Ia ketahuan, mengejutkan sekali kalau cahaya jingga memiliki kekuatan yang jauh lebih kuat daripada yang ia ingat di masa lalu.

"Bagaimana aku tahu?"

Renee menusukkan lebih kuat pedang ke bahu wanita itu, meski ia tidak mengenai titik vital Celia, tapi tidak masalah, ia bisa menghancurkan bahu dan tangan Celia dengan pedangnya.

"Apa kau pikir aku bodoh?"

Renee tersenyum miring dan cahaya jingga di sekitarnya berubah menjadi garis-garis lurus, membentuk pelindung yang menghindarkan mereka dari ular yang ingin menyerang.

"Sejak kau menyatakan cintamu pada Leo, kau pikir aku tidak tahu?"

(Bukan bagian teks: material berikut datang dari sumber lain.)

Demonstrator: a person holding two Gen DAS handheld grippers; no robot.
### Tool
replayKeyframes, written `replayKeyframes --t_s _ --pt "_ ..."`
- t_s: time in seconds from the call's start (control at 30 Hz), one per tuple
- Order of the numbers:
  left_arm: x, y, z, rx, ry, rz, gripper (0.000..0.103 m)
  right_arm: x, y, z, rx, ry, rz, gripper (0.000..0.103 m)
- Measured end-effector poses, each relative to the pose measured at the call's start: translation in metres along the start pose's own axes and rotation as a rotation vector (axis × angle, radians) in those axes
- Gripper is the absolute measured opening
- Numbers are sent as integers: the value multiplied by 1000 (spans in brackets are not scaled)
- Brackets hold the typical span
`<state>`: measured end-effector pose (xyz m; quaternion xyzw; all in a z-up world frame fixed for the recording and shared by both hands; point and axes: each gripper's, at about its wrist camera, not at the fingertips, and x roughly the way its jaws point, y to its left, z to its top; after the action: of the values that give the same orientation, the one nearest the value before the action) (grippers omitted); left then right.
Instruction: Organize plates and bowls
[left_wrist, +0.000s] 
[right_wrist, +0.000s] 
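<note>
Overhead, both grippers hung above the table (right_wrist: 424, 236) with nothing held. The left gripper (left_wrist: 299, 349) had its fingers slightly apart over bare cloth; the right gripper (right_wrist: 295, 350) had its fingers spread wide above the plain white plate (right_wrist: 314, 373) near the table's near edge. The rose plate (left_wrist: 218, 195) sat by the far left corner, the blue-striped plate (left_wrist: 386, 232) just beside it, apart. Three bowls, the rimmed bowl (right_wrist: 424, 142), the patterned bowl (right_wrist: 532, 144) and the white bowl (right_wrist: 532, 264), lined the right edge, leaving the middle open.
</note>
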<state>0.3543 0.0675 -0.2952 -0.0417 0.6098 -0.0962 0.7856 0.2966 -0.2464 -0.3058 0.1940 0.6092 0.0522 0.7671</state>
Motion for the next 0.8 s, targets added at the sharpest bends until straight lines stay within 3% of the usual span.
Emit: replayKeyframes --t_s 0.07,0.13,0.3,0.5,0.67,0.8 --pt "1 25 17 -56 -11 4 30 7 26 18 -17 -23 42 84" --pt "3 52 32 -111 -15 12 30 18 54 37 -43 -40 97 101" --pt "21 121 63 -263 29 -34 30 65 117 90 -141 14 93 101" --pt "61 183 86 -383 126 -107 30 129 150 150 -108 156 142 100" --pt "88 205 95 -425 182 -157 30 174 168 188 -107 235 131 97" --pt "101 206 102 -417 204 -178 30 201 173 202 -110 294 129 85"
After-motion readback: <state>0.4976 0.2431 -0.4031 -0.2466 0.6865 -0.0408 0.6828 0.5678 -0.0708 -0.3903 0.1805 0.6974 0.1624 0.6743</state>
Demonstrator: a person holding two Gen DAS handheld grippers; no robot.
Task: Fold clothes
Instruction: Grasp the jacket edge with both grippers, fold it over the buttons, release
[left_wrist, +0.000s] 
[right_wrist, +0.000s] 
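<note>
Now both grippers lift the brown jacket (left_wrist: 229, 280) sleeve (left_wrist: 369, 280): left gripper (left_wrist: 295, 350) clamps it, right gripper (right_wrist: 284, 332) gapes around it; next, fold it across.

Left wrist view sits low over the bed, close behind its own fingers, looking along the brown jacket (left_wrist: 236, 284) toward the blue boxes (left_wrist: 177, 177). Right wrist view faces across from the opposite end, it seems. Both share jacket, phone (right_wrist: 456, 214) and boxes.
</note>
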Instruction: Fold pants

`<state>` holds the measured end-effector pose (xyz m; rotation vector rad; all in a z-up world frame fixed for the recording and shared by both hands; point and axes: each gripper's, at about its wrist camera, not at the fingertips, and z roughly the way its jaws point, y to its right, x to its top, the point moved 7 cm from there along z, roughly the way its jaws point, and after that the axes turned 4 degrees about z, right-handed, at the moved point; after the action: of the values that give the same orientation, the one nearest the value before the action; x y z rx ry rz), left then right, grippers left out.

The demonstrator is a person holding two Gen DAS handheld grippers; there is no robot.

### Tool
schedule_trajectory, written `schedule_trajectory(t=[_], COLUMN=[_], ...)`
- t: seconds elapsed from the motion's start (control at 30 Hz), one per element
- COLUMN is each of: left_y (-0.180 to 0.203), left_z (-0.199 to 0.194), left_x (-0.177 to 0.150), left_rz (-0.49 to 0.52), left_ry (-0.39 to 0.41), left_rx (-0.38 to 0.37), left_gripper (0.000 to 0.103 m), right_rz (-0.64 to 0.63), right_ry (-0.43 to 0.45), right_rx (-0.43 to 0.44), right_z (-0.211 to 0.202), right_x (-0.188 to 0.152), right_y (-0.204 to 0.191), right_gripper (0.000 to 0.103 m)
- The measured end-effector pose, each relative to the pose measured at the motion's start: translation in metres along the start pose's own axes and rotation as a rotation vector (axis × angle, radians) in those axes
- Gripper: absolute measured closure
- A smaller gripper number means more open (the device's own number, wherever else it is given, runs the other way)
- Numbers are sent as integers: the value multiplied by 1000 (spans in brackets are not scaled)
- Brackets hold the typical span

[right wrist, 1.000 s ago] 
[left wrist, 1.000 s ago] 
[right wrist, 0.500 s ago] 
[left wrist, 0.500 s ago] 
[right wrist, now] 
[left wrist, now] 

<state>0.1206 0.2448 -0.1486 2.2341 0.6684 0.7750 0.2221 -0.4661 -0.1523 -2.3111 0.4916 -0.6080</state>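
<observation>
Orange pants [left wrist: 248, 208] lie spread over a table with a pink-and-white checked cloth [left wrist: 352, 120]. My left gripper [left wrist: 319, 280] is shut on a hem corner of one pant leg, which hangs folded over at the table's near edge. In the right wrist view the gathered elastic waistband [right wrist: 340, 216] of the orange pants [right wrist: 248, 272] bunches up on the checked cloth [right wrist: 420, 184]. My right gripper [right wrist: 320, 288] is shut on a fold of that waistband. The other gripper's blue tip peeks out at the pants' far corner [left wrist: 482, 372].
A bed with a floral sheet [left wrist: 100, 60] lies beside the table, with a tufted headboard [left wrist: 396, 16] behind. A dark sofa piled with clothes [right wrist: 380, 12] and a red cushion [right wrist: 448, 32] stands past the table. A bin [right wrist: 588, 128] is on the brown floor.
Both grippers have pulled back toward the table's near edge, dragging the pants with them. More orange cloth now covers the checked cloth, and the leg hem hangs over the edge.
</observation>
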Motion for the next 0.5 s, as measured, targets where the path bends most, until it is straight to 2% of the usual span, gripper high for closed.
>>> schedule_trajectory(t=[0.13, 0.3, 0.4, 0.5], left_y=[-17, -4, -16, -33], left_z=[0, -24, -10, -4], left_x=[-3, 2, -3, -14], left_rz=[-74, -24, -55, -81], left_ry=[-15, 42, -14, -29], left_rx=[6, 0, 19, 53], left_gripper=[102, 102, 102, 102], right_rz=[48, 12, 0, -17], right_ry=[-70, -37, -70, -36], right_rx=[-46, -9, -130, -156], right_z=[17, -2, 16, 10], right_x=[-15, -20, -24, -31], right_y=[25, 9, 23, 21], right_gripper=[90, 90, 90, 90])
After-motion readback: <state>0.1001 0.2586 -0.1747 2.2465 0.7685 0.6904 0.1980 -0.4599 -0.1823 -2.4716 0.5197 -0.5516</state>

Renee mengamati Celia sejak awal, bagaimana ia satu-satunya bangsawan di kota Dorthive yang bisa baik-baik saja di tengah kekacauan ini, ia bahkan masih bisa mengadakan perjamuan dan mengundang Leo.

Padahal semua orang di kota Dorthive tahu, kalau sang Marquis, tidak bisa keluar di siang hari karena tubuhnya akan terbakar.

Orang bodoh mana yang tidak curiga dengan hal sekecil itu?

Renee memulai kecurigaannya dari hal itu, meski ia tidak mengatakan hal ini pada siapa pun, tapi ia tahu, ia harus bersikap sebaliknya, Ivana ada di sekitarnya dan Renee membuat dirinya seakan-akan ia mengagumi Duchess yang baik hati di depannya.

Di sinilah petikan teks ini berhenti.